A jovem teve ainda outra filha em outubro passado, além de outros três filhos que vivem no Brasil, mas sem relação com nenhum deles. O pai biológico não assumiu a criança, e Fernando pediu para ser colocado como pai na documentação da criança. Eduarda concordou.
Marcelo teria morrido de Covid-19. Desde então, Fernando e Eduarda, com as três crianças, conviviam na mesma casa.
De acordo com o irmão de Eduarda, “Ele (Fernando) era de Angra dos Reis também. Éramos amigos virtuais, nossas famílias se conheciam, e ele já trabalhava no hotel junto ao marido, um argentino chamado Marcelo, que era mais velho e já morreu“, diz Wallace, afirmando que a família sabia da barriga solidária. “Tínhamos orgulho dela por isso“.
Choque para a família
Ainda chocado com o brutal assassinato da irmã, Wallace conversou com Universa por telefone, ao lado da mãe de Eduarda, Maria dos Santos, e da avó paterna, Eronilda dos Santos. A família contou que ela era boa aluna na infância e na juventude em Angra dos Reis (RJ) e se transformou, segundo eles, em uma mulher comunicativa e que não tinha raiva de ninguém.
“Não existia tempo ruim para ela“, comentou a mãe, apontando a energia positiva e a coragem de não depender de ninguém que Eduarda tinha.
Infelizmente, a vida dela foi interrompida por alguém a quem não tenho nem palavras para adjetivar porque não cabe a mim fazer isso.
Psicólogo do Ministério Público Estadual em Volta Redonda (RJ) há anos, Wallace falou, ainda com a voz embargada, sobre a relação próxima que tinha com a irmã. “Em 27 anos, ela nunca me chamou pelo meu nome. Era sempre irmão“.

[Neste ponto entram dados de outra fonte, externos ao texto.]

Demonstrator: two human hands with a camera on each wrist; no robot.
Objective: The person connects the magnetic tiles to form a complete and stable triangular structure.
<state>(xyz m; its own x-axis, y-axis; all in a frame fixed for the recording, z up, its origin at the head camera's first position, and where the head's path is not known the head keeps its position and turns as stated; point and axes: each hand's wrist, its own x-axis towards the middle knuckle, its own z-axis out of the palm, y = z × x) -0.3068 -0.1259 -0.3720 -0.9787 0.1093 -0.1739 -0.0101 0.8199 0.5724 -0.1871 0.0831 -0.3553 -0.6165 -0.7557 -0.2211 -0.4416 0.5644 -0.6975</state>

Ela era minha melhor amiga, minha companheirinha. Pode parecer démodé, mas era isso. Ela era meu arroz com feijão, a gente se completava.
“Neste momento, o corpo da minha irmã faz parte de um processo criminal, então precisa de uma autorização do juiz para a transferência“, comentou Wallace. “No caso da filha mais nova, achamos que é possível que seja mais fácil essa liberação. Mas quanto aos gêmeos, seria necessário conversar com a família remanescente do Marcelo na Argentina“.
Wallace disse à reportagem que iria para a Argentina para iniciar os trâmites burocráticos junto ao consulado brasileiro e um advogado argentino. A família organizou uma vaquinha via pix, já que precisa de cerca de R$ 20 mil para o traslado. “Falta mais da metade desse valor“, disse a mãe de Eduarda.